CENT FLAW FLAW

État d’Imperfection: un.e. individu qui accepte ses faiblesses et qui se sait génial.e néanmoins.

Petit jus de mots anglo fun pour starter la semaine. Sorry Miss army. Un pun en glaise. Une entourloupette dans l’toupette. Une twist illettrée. Un calembour sans tambour ni trumpette.

Un jeu de mots anodin qui, si appliqué au quotidien, pourrait nous sauver bien des maux assassins.

On pourrait traduire flaw par défaut. Mais en réalité, personne n’a de défaut, ou tout le monde en a, c’est selon. Pour de vrai, nous n’avons tous et toutes que des enjeux à améliorer, des choses à apprendre, des zones d’ombre à éclairer. Oui, we, hombres et chiquitas ! Bananiversailles et combat de lutte dans la bouette homme de paille. Grosse fête Mec Donal. La vie est un combat d’ego pour certains, et sur le matelas pour d’autres (pour les plus vieux par minous). Oreillers Oreillers, Oeillères et yeux ouverts.

Préférons la simplicité naturelle à l’intelligence artificielle, osons même la stupidité existentielle qui nous vient parfois si naturellement car elle seule peut nous mener à l’humilité… et à l’hilarité de soi, si douce, quand on sait rire de nos beaux draps de soie – ce qui ne va pas toujours de soi – plutôt que de rire jaune, qui est la couleur… du sommeil.

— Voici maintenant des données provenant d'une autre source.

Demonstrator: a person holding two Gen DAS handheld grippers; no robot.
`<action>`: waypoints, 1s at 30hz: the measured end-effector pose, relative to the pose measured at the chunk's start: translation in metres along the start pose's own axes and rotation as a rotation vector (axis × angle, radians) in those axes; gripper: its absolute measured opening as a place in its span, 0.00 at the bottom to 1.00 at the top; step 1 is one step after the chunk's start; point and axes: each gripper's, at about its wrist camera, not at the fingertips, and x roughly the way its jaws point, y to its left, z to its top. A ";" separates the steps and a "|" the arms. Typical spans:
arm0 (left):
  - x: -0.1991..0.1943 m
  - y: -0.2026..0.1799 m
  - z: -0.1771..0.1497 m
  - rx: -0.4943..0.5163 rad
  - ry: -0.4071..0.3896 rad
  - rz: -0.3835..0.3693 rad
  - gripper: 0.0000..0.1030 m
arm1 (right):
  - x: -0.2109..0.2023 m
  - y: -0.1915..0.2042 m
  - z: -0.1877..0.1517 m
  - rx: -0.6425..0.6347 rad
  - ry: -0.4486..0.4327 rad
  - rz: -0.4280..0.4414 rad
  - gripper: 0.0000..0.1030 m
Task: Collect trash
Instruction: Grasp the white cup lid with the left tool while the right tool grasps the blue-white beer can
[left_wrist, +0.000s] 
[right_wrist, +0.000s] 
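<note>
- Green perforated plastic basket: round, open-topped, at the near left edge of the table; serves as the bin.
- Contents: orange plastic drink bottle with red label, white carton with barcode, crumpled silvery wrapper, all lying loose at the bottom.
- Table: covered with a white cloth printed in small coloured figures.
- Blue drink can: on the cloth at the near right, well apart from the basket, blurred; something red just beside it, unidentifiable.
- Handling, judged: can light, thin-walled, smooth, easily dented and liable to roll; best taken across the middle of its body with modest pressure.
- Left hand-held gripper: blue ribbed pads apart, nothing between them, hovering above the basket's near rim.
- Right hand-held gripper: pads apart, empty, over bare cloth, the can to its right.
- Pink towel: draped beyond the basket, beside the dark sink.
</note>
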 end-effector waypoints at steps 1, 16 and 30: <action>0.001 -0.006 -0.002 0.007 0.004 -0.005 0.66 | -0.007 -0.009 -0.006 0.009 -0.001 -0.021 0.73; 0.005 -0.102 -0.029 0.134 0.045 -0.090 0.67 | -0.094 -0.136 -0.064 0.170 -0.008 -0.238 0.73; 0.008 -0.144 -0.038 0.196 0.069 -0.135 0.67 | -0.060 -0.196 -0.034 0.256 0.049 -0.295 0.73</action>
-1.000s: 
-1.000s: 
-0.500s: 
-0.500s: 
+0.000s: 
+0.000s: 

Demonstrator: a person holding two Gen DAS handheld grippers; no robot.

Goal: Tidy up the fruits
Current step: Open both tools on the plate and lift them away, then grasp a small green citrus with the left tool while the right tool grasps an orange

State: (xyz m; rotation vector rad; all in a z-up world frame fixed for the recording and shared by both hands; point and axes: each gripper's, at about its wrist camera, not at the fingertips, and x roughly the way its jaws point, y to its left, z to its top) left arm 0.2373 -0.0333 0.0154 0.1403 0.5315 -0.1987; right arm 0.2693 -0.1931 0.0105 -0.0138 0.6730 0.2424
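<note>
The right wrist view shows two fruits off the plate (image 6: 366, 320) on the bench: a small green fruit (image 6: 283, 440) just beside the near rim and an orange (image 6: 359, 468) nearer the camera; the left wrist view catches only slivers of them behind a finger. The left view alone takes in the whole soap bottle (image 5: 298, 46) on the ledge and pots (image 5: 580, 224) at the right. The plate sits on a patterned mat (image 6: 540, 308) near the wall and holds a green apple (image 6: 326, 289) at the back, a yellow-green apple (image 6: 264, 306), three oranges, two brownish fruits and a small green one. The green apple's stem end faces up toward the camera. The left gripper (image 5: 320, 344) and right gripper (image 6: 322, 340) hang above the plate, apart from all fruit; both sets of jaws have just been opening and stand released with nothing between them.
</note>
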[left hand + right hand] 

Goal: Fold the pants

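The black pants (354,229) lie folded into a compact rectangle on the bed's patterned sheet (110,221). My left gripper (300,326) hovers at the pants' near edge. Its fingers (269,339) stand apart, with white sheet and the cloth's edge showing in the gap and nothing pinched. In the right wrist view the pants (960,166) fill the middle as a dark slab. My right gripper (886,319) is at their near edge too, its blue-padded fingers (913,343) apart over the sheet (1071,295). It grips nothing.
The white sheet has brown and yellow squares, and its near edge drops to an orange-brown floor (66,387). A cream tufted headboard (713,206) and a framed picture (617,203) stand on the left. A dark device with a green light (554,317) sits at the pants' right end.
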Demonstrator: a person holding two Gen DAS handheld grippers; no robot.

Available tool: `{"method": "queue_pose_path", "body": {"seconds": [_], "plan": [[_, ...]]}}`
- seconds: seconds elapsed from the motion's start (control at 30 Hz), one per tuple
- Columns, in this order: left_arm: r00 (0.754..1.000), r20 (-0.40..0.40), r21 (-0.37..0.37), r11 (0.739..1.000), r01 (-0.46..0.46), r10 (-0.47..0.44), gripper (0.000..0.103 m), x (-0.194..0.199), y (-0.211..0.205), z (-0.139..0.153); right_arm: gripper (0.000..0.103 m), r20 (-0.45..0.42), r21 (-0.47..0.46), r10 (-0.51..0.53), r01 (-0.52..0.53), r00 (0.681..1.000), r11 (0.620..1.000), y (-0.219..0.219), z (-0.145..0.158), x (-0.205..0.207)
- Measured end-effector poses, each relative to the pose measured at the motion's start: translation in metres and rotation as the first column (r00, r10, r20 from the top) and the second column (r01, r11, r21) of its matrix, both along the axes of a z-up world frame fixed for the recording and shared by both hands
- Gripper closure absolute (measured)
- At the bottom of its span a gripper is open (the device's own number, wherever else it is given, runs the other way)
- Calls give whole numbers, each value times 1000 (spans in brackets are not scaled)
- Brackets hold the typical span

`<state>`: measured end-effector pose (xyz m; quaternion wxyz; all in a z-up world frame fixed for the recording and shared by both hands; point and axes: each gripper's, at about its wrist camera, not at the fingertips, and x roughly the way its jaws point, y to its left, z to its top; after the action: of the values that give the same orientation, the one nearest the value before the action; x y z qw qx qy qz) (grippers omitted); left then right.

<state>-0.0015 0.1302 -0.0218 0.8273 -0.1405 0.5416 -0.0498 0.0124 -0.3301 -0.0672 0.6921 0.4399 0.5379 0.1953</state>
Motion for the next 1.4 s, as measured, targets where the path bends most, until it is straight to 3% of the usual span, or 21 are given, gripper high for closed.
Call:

Nous sommes tous et toutes des êtres de perfection, des êtres en perfectionnement mais surtout des êtres perfectibles. Une perfection inatteignable mais toujours à viser et à tendre vers, toujours le prochain pas à franchir. Perfectionnables toujours nous sommes. Une perfection dans l’être soi, toujours plus doux doux doux, draps draps draps, en acceptant toutes ses flaws sans fla fla. Abracadabra à bras raccourcis et à tour de bras. On crée en errant. On apprend en sacrant maman. Excuzez-là. Commettre une erreur et simplement s’excuser, mais de bon coeur et avec sincérité.

Embrasser des lacunes et accepter ses faiblesses ne constitue au fond que les fondements même de la grande comédie humaine, la comedia dell’arte. La vie est une comédie des ratées. On ne peut qu’apprendre en errant. L’erreur n’est pas qu’humaine, elle est inévitable et l’une des plus certaines façons d’apprendre. Pas à prendre ni à laisser. Sine qua non.

Car pouvoir reconnaître ses torts est LA façon royale d’apprendre, car on dit qu’on apprend souvent par la répétition des mêmes erreurs, again and again. Faut parfois faire le tour de nos travers pour marcher droit. Admettre ses erreurs demande courage et humilité. Mais pour certains la peur de commettre une erreur est une horreur, une terreur même. Infaillibilité quand tu nous tiens. Totale délibité.

Mais l’erreur est toujours une grande leçon, et la seule façon d’apprendre. Errer crée de l’air.

Car si l’erreur est humaine, elle n’existe pas vraiment non plus. L’erreur n’est que leçon de vie et les leçons sont comme les étoiles, infinies et sources de lumière. On vient sur terre pour apprendre, on vit pour prendre toutes les leçons et on apprend à vivre en commettant toutes les erreurs possibles et inimaginables, surtout celles qu’on peut imaginer. Imaginez comment la vie peut devenir imagée.

La seule faiblesse humaine consiste peut-être à ne pas vouloir reconnaître ses erreurs car cela signifie refuser de grandir. Et qui refuse de grandir ne peut que glandir.

Et du jus de nos maux naîtra le smoothie du génie.